Plus, when you’re a nine-year-old with a scooter and new French friends, you only need two words: “Attendez!” and “Maintenant!”

It’s hard work justifying uprooting a nine-year-old who isn’t particularly keen on going, but the street gives us enough reasons to make it a valid decision.

Also, the reality has set in. I’ve got a bit of work to do on my house before I’d consider it sellable. I seem to have neglected several essential plumbing matters. Thus, you can get cold water from the bath, hot water from the sink (and a trickle from the bath) but the shower head doesn’t work and neither does the cold tap. The water and radiator heating went on the blink some time ago and I don’t use the downstairs toilet as it leaks terribly. On the negative side, these will all need fixing and will all cost money, but on the positive side, at least I’m used to functioning without proper water supplies. It bodes well.

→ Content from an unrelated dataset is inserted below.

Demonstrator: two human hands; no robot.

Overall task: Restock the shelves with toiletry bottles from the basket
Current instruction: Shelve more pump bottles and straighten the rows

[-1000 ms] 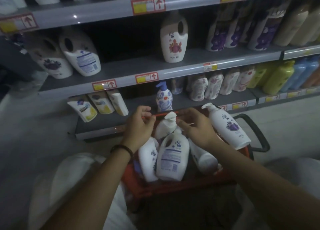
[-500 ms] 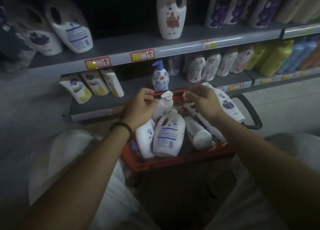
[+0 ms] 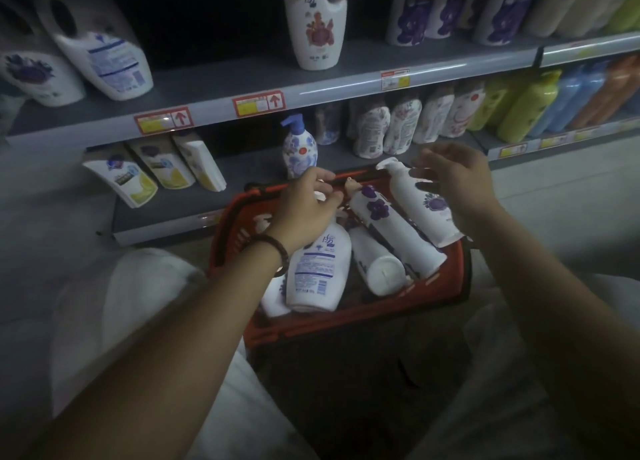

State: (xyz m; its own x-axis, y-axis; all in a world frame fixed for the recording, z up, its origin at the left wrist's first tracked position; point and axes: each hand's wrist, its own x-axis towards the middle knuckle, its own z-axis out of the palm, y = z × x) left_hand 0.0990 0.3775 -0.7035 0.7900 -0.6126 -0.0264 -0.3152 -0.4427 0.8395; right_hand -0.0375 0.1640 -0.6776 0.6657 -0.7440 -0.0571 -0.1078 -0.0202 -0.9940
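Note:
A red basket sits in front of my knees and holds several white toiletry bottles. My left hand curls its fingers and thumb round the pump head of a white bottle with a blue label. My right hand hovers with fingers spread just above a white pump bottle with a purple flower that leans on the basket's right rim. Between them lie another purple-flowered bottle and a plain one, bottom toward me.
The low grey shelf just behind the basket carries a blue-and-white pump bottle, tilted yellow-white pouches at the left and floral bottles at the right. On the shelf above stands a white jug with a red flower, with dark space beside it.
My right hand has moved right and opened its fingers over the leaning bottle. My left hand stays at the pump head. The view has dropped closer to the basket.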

However, I’ve got a snagging list to do of all the other things that will need doing here before I’d feel happy selling it, and some of them are going to be a pain. New stair carpets, new tiles. Despite this, though, a lick of paint here and there and it will be good to go. If I get it done before Christmas, we’ll be able to put it on the market after Christmas. Here’s hoping for a strengthening pound, a diminishing euro and a buoyant housing market. Somehow, in the midst of recession and credit crunches, I doubt it. I find myself looking at our current Government and wondering how it all went so wrong. I wonder if the French hold Sarkozy in such contempt. As an outsider, I kind of like the man. He’s flamboyant in a charismatic kind of way. I don’t know his views or policies, or whether France holds him in regard or not, but all I know is that even the misanthropic English pundits can’t find much to say about him other than commenting unfavourably on how Gordon Brown compares.

Time to start reading French newspapers and getting the low-down. I do wonder, however, whether that will leave me just as cynical with French life as it does with English? Le Monde, here I come.